== Segment start ==
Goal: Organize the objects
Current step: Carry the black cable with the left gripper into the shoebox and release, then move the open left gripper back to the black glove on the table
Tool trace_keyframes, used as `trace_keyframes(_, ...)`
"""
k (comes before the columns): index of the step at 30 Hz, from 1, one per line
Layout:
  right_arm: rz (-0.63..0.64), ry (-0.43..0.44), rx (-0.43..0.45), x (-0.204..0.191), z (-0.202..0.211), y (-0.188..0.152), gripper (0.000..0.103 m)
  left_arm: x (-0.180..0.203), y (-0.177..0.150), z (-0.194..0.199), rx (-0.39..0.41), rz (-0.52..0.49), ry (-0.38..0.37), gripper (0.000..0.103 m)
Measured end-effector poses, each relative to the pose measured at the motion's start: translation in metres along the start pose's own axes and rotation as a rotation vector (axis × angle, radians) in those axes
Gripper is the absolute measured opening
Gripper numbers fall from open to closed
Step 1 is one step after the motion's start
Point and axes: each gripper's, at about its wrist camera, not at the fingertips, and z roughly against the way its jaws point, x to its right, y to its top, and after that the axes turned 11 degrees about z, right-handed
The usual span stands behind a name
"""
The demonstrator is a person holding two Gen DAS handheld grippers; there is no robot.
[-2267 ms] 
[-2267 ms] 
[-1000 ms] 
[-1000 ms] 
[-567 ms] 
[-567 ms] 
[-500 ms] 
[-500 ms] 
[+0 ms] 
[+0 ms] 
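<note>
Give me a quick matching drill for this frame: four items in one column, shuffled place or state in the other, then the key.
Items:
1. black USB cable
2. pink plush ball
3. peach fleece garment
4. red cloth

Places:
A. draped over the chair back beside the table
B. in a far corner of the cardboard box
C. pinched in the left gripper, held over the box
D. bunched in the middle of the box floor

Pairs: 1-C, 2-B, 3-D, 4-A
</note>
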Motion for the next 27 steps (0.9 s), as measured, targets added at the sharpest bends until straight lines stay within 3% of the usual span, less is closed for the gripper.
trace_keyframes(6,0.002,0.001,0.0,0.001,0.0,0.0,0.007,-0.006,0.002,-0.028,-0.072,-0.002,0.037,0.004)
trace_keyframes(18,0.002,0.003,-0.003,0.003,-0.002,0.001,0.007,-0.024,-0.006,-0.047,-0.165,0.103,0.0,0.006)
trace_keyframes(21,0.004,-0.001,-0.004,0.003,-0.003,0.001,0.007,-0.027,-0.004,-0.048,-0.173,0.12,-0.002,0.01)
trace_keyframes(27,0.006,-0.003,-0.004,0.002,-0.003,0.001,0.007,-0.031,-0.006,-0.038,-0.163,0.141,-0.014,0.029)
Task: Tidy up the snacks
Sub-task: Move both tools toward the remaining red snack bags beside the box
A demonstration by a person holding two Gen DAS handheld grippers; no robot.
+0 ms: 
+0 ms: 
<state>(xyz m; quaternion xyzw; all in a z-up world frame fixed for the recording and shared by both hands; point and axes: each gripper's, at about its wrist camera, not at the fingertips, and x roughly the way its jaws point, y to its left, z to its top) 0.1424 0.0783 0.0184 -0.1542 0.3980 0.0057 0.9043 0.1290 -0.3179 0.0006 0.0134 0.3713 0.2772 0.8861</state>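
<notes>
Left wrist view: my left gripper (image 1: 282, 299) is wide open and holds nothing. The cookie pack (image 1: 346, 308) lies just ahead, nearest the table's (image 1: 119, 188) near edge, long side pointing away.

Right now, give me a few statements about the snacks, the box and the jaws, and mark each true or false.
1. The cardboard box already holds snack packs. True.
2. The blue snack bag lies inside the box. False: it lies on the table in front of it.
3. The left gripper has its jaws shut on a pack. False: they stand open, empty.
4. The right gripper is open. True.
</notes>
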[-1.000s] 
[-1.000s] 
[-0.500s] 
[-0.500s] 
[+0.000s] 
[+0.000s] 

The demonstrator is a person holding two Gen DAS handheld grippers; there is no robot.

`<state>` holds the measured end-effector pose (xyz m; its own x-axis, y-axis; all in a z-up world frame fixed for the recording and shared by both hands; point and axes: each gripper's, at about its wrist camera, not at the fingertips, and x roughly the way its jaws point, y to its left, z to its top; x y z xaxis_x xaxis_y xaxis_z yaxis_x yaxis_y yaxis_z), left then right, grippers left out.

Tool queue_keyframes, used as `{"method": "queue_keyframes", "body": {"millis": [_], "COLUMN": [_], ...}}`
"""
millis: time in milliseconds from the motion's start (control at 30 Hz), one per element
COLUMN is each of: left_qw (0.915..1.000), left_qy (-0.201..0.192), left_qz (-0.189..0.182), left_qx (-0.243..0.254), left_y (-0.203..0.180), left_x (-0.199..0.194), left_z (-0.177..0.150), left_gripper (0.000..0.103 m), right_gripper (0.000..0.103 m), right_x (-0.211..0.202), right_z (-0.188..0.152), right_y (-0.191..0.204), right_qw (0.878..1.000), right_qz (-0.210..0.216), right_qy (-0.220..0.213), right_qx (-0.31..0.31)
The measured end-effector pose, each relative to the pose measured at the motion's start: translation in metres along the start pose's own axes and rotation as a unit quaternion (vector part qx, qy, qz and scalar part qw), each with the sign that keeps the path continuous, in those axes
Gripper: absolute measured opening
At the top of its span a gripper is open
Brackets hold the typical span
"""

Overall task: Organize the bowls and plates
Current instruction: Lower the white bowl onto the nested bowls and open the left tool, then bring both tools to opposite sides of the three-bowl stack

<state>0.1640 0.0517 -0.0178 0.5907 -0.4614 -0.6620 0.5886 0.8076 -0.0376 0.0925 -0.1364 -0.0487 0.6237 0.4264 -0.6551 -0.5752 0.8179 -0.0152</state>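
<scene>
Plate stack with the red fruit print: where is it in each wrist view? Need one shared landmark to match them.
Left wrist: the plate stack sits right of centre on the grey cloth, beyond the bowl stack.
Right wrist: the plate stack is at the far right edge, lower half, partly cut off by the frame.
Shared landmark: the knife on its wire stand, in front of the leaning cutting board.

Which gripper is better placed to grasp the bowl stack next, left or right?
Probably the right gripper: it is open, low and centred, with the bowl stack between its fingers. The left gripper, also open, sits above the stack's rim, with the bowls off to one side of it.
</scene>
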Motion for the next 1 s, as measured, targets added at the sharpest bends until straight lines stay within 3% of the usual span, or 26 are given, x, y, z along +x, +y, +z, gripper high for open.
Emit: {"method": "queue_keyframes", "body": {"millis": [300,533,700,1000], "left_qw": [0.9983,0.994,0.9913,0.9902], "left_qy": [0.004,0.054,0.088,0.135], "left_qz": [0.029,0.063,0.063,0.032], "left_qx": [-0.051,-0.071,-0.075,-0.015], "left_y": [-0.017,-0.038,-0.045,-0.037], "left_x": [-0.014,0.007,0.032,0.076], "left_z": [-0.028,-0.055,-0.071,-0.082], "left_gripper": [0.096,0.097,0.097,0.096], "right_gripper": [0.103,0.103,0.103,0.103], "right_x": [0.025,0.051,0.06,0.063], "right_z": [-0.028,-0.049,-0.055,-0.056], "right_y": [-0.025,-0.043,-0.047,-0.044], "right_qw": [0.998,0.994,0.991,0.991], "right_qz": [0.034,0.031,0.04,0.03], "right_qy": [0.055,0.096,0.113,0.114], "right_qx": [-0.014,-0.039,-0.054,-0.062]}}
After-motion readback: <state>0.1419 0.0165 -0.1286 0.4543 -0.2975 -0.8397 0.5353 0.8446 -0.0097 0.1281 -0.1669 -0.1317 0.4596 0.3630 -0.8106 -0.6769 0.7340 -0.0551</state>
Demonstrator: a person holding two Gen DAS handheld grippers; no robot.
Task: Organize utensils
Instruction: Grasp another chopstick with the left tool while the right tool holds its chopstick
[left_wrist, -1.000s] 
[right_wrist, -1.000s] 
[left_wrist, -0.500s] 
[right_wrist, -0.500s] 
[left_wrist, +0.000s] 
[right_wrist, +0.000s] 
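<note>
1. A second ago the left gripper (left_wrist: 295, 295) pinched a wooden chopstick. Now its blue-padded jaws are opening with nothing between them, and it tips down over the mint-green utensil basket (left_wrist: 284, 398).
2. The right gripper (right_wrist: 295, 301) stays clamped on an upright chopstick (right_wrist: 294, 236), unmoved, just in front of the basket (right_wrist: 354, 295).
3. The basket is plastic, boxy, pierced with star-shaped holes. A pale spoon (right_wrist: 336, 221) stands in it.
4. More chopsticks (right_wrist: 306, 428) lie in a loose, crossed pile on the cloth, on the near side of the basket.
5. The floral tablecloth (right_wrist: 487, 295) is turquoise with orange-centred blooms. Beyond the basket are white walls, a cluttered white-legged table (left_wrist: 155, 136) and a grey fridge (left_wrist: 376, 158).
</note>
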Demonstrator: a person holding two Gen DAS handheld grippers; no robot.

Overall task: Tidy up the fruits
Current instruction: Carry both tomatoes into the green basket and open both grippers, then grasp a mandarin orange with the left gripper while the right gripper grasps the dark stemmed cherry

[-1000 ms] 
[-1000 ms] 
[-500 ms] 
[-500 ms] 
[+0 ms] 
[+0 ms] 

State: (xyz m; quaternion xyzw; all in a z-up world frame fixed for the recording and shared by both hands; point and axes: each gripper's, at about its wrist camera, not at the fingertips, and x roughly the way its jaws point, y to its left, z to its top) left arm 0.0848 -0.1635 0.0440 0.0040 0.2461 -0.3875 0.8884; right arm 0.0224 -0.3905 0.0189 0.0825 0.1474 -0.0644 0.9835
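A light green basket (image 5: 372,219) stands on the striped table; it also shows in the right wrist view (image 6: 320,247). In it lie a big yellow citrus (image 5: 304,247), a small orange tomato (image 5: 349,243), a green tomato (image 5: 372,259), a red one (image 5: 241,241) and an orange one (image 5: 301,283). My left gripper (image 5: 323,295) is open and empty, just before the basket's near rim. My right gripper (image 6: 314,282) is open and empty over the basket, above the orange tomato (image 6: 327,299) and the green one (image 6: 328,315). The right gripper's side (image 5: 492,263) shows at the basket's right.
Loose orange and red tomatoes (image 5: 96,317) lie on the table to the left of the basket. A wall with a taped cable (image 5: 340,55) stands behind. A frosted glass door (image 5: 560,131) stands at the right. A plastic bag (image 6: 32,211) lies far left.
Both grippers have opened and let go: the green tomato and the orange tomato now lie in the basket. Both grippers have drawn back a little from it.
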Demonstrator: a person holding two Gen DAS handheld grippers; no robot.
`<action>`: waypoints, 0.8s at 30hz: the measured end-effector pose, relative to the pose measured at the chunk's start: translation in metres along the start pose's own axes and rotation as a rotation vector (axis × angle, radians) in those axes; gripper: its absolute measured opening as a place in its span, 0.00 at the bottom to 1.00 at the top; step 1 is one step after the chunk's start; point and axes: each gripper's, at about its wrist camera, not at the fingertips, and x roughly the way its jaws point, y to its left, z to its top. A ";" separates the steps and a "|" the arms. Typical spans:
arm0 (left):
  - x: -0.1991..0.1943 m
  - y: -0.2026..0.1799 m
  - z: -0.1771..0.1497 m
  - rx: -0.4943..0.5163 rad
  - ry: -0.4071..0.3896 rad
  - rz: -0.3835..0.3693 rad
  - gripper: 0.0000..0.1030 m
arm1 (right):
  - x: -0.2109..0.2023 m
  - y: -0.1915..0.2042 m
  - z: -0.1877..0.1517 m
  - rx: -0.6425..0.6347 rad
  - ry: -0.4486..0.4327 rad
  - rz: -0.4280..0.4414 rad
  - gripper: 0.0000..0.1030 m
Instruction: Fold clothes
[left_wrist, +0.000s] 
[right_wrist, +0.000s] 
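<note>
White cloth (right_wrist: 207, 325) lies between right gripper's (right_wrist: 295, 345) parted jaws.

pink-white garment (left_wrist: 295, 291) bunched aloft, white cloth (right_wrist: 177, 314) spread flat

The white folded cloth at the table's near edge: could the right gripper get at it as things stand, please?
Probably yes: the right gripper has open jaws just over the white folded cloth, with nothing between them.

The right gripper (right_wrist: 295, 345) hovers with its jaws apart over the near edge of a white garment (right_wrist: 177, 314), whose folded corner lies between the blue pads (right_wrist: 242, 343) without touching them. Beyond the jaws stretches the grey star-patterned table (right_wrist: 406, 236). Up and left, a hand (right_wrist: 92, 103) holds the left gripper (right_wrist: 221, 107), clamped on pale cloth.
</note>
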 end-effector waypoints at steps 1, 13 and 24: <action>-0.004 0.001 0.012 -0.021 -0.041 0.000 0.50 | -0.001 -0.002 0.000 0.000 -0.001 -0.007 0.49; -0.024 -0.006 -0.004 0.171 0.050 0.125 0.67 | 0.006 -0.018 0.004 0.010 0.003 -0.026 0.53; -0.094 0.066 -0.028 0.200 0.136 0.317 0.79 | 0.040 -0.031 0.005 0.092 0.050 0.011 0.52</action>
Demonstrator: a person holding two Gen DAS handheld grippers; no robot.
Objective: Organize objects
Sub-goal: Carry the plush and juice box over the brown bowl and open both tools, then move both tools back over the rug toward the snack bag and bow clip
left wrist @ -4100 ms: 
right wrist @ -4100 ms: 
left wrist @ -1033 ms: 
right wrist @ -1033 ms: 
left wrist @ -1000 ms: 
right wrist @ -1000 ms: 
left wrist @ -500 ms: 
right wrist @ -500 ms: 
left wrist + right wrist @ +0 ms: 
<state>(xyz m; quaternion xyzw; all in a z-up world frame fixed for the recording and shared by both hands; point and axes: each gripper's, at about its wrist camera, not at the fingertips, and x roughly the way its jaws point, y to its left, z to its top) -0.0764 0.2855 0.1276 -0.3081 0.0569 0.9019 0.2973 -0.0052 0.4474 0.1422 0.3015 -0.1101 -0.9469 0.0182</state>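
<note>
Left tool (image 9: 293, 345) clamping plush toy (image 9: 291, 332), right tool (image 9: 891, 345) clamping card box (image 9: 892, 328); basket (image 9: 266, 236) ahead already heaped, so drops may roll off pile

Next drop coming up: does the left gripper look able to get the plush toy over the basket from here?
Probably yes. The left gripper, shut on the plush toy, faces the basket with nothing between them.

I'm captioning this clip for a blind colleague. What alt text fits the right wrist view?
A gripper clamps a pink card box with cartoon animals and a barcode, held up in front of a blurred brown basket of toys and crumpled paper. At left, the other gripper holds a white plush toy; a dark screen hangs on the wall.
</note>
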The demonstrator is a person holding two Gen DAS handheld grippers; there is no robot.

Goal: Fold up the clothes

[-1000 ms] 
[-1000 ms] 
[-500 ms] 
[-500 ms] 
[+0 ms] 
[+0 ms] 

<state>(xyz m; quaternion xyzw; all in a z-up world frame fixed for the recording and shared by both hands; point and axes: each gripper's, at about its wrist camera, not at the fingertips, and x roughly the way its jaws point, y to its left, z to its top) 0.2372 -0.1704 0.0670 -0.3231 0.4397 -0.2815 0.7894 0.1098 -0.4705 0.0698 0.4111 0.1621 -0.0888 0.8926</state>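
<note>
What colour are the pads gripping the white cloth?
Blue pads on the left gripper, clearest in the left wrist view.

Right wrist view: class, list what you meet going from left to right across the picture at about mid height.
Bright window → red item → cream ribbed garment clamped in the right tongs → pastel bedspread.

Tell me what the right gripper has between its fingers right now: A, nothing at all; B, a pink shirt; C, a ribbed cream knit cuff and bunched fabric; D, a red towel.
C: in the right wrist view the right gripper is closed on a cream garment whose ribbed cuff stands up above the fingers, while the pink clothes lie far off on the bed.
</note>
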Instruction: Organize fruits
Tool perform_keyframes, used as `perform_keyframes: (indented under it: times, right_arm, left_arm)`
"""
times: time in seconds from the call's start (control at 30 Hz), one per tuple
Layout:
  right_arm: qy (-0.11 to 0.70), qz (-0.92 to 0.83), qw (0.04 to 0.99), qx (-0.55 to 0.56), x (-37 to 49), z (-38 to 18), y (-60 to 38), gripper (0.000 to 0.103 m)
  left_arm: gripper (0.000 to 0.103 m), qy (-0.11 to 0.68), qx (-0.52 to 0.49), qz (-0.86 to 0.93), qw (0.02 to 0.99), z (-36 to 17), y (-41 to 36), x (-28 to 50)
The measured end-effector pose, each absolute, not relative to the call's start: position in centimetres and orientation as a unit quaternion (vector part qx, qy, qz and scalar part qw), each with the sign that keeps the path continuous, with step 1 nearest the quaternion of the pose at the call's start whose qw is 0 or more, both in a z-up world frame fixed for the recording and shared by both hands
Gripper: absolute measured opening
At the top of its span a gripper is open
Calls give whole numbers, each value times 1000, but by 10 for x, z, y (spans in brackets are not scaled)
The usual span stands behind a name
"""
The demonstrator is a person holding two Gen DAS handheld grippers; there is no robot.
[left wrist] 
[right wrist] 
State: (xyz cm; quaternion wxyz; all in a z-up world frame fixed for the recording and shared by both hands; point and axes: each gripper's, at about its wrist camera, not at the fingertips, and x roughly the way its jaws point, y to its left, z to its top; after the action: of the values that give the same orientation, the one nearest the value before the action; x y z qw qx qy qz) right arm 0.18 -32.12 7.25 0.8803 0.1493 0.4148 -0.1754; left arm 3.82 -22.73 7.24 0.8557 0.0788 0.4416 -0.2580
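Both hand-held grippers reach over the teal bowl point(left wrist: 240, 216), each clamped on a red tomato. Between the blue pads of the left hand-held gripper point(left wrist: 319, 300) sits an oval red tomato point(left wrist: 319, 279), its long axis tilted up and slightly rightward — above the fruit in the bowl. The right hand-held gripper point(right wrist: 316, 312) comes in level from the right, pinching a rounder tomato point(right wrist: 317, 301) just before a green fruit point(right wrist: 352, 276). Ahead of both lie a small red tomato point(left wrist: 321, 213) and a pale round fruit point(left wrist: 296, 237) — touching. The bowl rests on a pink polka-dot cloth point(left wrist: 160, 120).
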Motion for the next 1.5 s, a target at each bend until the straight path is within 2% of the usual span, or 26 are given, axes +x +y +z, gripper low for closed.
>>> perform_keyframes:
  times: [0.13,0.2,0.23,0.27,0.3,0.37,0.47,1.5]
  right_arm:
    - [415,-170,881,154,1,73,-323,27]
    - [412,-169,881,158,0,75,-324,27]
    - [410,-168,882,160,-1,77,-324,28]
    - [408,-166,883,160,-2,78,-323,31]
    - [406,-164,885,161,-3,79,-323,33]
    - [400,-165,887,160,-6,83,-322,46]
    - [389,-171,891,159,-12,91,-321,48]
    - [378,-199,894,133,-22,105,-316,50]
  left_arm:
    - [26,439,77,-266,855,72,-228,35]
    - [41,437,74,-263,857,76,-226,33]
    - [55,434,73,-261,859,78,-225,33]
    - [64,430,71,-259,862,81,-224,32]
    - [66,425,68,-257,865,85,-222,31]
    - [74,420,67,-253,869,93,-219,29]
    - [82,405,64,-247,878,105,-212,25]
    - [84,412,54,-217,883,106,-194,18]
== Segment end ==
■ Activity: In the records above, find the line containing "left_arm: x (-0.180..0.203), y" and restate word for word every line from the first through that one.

■ Result of the task:
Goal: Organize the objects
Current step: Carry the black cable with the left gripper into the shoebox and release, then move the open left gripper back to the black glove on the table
Tool trace_keyframes, used as `trace_keyframes(_, ...)`
"""
k (comes before the columns): index of the step at 30 Hz, from 1, one per line
Layout:
  right_arm: rz (-0.63..0.64), ry (-0.43..0.44), rx (-0.43..0.45), x (-0.204..0.191), z (-0.202..0.211), y (-0.188..0.152), gripper (0.000..0.103 m)
  left_arm: x (-0.180..0.203), y (-0.177..0.150), z (-0.194..0.199), rx (-0.39..0.41), rz (-0.52..0.49), ry (-0.38..0.37), gripper (0.000..0.103 m)

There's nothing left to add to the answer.